B. Exercise of jurisdiction under Declaratory Judgment Act

District courts “possess discretion in determining whether and when to entertain an action under the Declaratory Judgment Act, even when the suit otherwise satisfies subject matter jurisdictional prerequisites.” Wilton v. Seven Falls Co., — U.S. -, -, 115 S.Ct. 2137, 2140, 132 L.Ed.2d 214 (1995). This act’s “commitment to discretion, and the breadth of leeway we have always understood it to suggest, distinguish the declaratory judgment context from other areas of the law in which concepts of discretion surface.” — U.S. at -, 115 S.Ct. at 2142. In fact, the Supreme Court has “repeatedly characterized the Declaratory Judgment Act as ‘an enabling Act, which confers a discretion on the courts rather than an absolute right upon the litigant.’ ” — U.S. at -, 115 S.Ct. at 2143 (quoting Public Serv. Comm’n of Utah v. Wycoff Co., 344 U.S. 237, 241, 73 S.Ct. 236, 239, 97 L.Ed. 291 (1952)).

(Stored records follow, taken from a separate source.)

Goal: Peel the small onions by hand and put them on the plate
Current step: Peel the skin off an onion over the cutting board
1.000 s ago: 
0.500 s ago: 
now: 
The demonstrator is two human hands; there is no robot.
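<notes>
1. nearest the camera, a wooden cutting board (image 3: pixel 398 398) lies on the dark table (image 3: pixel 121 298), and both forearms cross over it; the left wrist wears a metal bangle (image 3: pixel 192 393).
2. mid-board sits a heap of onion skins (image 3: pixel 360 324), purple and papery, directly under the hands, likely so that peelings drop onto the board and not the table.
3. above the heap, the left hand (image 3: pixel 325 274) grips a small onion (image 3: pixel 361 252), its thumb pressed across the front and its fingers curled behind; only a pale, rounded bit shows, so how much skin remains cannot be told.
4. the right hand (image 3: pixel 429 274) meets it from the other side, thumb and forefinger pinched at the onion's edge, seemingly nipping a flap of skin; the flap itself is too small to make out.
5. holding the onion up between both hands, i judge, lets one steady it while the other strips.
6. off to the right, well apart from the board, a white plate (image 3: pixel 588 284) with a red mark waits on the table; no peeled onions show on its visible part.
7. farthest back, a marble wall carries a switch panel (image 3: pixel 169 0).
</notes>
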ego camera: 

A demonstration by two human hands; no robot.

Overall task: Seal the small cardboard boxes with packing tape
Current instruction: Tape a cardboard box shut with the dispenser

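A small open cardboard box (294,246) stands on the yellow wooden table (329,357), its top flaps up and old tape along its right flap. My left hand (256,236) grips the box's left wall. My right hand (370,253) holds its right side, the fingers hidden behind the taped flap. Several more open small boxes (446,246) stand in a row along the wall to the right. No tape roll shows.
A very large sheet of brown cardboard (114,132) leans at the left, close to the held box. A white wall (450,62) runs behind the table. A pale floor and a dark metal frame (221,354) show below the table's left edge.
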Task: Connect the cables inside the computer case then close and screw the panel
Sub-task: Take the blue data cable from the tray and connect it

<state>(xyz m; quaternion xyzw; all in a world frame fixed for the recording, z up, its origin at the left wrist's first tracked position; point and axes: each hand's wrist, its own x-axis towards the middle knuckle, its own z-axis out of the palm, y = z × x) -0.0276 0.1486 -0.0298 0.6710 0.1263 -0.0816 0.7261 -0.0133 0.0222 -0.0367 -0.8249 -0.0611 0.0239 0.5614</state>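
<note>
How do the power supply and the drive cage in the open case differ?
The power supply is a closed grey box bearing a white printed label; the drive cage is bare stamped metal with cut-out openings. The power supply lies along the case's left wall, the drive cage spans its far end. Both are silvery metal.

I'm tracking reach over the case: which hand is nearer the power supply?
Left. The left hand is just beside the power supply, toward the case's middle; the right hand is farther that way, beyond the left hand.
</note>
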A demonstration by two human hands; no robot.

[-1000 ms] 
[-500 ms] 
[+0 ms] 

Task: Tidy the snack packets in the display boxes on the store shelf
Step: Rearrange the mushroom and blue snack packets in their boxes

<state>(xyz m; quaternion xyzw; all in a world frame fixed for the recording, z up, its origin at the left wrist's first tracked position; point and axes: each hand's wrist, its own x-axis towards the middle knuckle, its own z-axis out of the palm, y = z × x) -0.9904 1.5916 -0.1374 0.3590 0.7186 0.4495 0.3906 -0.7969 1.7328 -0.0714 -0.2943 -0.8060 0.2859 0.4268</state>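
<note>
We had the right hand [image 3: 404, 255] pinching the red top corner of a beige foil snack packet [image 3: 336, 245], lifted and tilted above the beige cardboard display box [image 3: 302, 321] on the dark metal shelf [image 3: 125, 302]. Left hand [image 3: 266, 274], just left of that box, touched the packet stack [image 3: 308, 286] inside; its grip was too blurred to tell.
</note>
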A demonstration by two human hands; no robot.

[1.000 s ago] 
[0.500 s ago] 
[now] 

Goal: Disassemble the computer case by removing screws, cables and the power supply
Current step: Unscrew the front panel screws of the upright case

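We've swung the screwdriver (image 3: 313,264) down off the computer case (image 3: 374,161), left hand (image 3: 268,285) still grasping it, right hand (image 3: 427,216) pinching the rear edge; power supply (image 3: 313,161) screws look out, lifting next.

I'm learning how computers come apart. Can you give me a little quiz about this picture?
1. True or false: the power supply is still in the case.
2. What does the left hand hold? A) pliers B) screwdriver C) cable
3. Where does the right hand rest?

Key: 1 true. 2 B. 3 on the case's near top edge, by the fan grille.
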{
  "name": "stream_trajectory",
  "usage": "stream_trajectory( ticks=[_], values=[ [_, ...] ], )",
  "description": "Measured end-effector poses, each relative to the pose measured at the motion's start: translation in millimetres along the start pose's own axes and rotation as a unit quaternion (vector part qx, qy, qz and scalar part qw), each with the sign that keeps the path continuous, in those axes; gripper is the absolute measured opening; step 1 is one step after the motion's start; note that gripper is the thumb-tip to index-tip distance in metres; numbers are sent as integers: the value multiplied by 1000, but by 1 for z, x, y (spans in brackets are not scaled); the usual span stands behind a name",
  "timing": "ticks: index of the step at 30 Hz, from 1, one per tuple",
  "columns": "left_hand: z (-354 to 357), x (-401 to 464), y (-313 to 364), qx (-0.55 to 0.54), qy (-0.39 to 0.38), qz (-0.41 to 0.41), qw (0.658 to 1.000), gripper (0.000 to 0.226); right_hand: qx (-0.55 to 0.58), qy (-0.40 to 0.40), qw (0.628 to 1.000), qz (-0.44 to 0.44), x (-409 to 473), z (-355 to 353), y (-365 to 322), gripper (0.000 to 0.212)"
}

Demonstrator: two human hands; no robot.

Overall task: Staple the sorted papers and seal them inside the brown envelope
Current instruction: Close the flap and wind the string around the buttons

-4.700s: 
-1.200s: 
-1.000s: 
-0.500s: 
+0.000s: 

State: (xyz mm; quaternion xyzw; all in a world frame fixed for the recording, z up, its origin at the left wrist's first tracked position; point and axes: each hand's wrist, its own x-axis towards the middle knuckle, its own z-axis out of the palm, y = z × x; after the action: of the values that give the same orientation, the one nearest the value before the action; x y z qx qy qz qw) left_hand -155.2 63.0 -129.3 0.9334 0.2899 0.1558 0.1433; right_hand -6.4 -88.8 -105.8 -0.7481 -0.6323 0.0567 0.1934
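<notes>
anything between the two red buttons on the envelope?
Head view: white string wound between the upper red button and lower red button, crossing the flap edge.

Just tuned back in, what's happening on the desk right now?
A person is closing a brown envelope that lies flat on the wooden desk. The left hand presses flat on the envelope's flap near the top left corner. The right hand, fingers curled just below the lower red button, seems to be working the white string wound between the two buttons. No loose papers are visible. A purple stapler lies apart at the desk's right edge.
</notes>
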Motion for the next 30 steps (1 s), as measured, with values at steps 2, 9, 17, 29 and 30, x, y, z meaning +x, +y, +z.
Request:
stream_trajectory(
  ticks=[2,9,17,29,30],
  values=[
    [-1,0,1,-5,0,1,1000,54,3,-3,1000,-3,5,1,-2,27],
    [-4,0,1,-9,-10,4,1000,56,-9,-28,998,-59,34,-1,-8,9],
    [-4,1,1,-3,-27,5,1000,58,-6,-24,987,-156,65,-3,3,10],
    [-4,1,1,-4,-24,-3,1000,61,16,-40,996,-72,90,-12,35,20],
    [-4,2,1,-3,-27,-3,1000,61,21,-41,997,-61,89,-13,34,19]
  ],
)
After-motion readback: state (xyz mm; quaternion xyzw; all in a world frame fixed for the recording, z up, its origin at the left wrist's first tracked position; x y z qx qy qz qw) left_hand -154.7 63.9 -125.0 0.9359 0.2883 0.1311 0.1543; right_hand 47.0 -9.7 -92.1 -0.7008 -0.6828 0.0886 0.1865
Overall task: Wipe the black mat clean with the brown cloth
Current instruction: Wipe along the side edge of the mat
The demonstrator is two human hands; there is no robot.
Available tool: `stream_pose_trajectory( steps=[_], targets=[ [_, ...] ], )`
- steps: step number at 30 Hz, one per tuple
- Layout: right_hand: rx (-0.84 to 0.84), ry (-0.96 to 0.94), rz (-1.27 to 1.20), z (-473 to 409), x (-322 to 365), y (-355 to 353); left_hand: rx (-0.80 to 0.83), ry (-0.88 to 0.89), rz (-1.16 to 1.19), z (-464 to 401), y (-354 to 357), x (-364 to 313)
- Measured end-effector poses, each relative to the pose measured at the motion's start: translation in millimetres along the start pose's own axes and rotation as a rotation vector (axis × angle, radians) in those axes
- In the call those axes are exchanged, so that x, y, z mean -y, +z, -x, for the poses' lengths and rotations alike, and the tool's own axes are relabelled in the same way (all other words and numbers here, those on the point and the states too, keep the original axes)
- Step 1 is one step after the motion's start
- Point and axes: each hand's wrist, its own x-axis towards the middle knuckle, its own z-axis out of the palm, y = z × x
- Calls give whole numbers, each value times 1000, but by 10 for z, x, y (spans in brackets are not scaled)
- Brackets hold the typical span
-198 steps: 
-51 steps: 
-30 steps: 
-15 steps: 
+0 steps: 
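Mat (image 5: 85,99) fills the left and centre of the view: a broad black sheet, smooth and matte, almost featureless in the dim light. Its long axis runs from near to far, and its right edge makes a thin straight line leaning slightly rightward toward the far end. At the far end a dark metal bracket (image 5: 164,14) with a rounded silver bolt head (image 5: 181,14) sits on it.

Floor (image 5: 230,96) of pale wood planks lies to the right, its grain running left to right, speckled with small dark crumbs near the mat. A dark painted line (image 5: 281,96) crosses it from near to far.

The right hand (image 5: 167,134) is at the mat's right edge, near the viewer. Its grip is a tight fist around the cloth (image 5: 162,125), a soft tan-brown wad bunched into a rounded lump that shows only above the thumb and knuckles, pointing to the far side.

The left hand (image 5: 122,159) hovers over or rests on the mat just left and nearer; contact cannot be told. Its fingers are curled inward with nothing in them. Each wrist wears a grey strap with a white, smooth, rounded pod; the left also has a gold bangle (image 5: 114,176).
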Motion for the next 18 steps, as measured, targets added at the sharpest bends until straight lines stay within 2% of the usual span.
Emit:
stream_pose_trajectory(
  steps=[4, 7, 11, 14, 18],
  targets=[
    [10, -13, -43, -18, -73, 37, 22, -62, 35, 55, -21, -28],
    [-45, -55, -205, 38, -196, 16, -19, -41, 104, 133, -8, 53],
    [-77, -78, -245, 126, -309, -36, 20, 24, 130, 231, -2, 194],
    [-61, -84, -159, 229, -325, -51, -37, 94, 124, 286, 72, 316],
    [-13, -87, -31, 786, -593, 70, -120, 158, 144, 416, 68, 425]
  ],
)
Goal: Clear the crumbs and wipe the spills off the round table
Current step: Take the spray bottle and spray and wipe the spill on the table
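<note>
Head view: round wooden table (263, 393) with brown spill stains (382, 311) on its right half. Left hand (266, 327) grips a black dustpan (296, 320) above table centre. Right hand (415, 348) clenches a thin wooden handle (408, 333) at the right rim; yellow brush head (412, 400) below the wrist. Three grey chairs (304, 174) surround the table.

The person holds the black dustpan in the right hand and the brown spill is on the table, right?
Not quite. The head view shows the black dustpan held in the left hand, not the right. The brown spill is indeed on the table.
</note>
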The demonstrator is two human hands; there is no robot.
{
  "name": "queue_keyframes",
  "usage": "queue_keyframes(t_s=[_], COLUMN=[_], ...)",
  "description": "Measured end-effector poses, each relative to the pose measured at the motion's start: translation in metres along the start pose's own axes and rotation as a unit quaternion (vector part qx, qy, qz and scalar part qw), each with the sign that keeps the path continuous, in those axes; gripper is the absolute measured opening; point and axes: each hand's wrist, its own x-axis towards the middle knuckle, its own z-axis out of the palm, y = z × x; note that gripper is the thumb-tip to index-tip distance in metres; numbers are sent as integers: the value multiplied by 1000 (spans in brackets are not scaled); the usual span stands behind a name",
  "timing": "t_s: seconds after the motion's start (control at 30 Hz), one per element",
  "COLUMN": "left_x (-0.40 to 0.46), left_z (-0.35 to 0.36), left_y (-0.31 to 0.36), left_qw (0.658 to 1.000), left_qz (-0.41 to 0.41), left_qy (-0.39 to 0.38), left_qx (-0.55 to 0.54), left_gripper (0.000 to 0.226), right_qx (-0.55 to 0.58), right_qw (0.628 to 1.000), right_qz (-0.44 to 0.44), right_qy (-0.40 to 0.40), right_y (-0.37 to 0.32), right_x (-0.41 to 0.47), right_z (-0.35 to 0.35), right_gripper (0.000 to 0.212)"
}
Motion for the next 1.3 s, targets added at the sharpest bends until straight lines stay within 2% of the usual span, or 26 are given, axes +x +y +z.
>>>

As the court in Wilton explained, we must consider the scope of any pending state court proceeding and determine if the parties interests can be satisfactorily addressed there when deciding whether or not to exercise jurisdiction. — U.S. at -, 115 S.Ct. at 2141. The action before the Pennsylvania Court of Common Pleas sought only an order to compel Aetna and Keystone to name an arbitrator, to consolidate related claims, and to compel production of insurance policies. (Df. Br. Ex. E, Notice of Filing of Motion or Petition under Local Rule of Civil Procedure 206(b): Non-Family Matter, Case 95-7454). Consequently, as plaintiff notes, choice of law issues may not be explicitly determined by that court. (PL Br. at 4). Plaintiff also argues that the arbitration clause only requires arbitration concerning entitlement to damages not choice of law issues and that “[rjesolution of this purely legal issue may lead to a resolution of this matter outside a judicial or arbitration proceeding.” (Id. at 5-7).

Although there are cases to support declining jurisdiction when a dispute is subject to arbitration, see, e.g., Nationwide Ins. Co. of Columbus, Ohio v. Patterson, 953 F.2d 44 (3d Cir.1991); Brennan v. General Accident Fire and Life Assurance Corp., Ltd., 524 Pa. 542, 574 A.2d 580 (1990); Nationwide Mut. Ins. Co. v. Flynn, 704 F.Supp. 592 (E.D.Pa.1988), we believe that exercising our jurisdiction at this point would be more beneficial than staying this proceeding until the pending action in the Pennsylvania Court of Common Pleas and the arbitration have concluded or dismissing the action without addressing the parties’ arguments. Plaintiff contends that the arbitrators are not competent to decide choice of law issues, (id. at 5-6), and defendant has not presented precedent to establish that the arbitrators have such authority. *1168It is possible, therefore, that Aetna’s claims may not be satisfactorily addressed by either the Pennsylvania Court of Common Pleas or the arbitrators and that Aetna may choose to seek further action at the close of arbitration. Because choice of law is a dispositive issue in this case and, by deciding this issue now, we may reduce the uncertainty that the parties face and may facilitate a resolution of their dispute, we will exercise jurisdiction to hear this case.

C. Choice of Law

The parties clearly disagree as to whether Pennsylvania law or New Jersey law applies to the facts of this case. As a federal court sitting in diversity jurisdiction, this court must apply the law of the state in which it sits, including the choice of law rules of the forum state. Klaxon v. Stentor Elec. Mfg. Co., 313 U.S. 487, 496, 61 S.Ct. 1020, 1021-22, 85 L.Ed. 1477 (1941). Thus, we must look to New Jersey’s choice of law rules to determine whether a New Jersey court would apply the law of New Jersey or Pennsylvania when interpreting this Pennsylvania insurance contract.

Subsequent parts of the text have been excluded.